_EXERCISE DETAILS_
Skip every image and restate the data word for word.

--- START ---

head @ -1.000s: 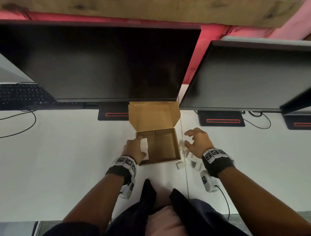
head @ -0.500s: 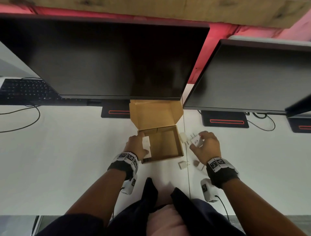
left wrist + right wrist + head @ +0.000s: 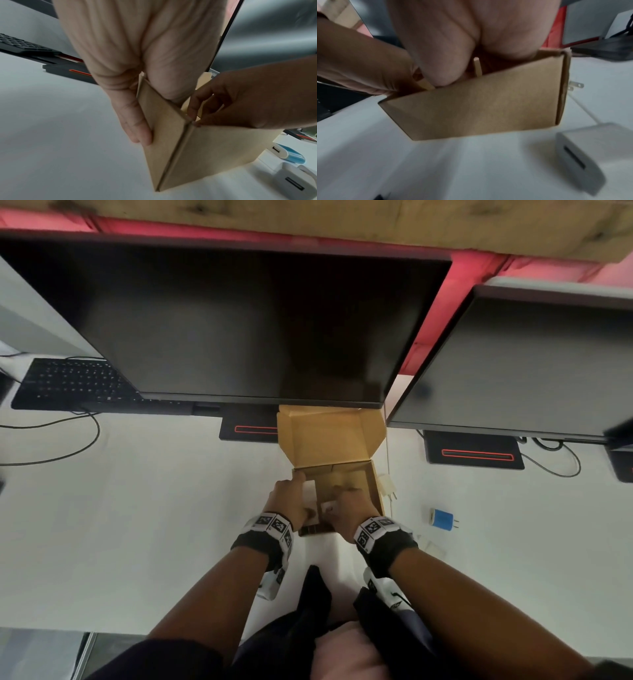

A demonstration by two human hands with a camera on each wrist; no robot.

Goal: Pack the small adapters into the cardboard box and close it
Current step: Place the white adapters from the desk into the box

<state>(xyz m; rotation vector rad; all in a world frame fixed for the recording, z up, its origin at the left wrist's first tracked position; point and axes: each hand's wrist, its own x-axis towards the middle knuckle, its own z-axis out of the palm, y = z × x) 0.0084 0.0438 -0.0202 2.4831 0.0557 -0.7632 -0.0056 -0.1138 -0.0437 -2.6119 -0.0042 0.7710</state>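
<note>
On the far left of the white table (image 3: pixel 144 508) lies a keyboard (image 3: pixel 72 383), behind a dark monitor (image 3: pixel 260 330). The left hand (image 3: pixel 286 501) grips the left wall of the box (image 3: pixel 202 148), thumb inside and fingers flat against the outside, steadying it. The box sits at the table's middle with its lid flap up and open. The right hand (image 3: pixel 346 510) reaches over the near wall into the box; its fingers are curled, and something small and white shows under them, probably an adapter, though whether it is pinched or just released I cannot tell. Right of the box, a white adapter (image 3: pixel 387 486) lies just beside its wall, prongs out; a blue adapter (image 3: pixel 442 519) lies further right. These look light, hard and smooth, so a pinch across the flat sides, clear of the prongs, should serve. The thin cardboard will flex and slide unless held.
</note>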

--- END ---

_EXERCISE SOLUTION_
head @ -1.000s: 
head @ -0.500s: 
left wrist + right wrist + head @ +0.000s: 

A demonstration by two human hands with a camera on each wrist; no robot.

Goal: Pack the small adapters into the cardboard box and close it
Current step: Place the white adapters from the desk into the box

<state>(xyz m; rotation vector rad; all in a world frame fixed for the recording, z up, its origin at the left wrist's first tracked position; point and axes: each hand's wrist, its own x-axis towards the middle knuckle, its own z-axis out of the palm, y = z × x) 0.0084 0.0438 -0.0202 2.4831 0.0557 -0.7632 -0.0056 -0.1138 -0.0437 -2.6119 -0.0042 0.7710</state>
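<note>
On the far left of the white table (image 3: pixel 144 508) lies a keyboard (image 3: pixel 72 383), behind a dark monitor (image 3: pixel 260 330). The left hand (image 3: pixel 286 501) grips the left wall of the box (image 3: pixel 202 148), thumb inside and fingers flat against the outside, steadying it. The box sits at the table's middle with its lid flap up and open. The right hand (image 3: pixel 346 510) reaches over the near wall into the box; its fingers are curled, and something small and white shows under them, probably an adapter, though whether it is pinched or just released I cannot tell. Right of the box, a white adapter (image 3: pixel 387 486) lies just beside its wall, prongs out; a blue adapter (image 3: pixel 442 519) lies further right. These look light, hard and smooth, so a pinch across the flat sides, clear of the prongs, should serve. The thin cardboard will flex and slide unless held.
</note>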

This answer requires nothing further.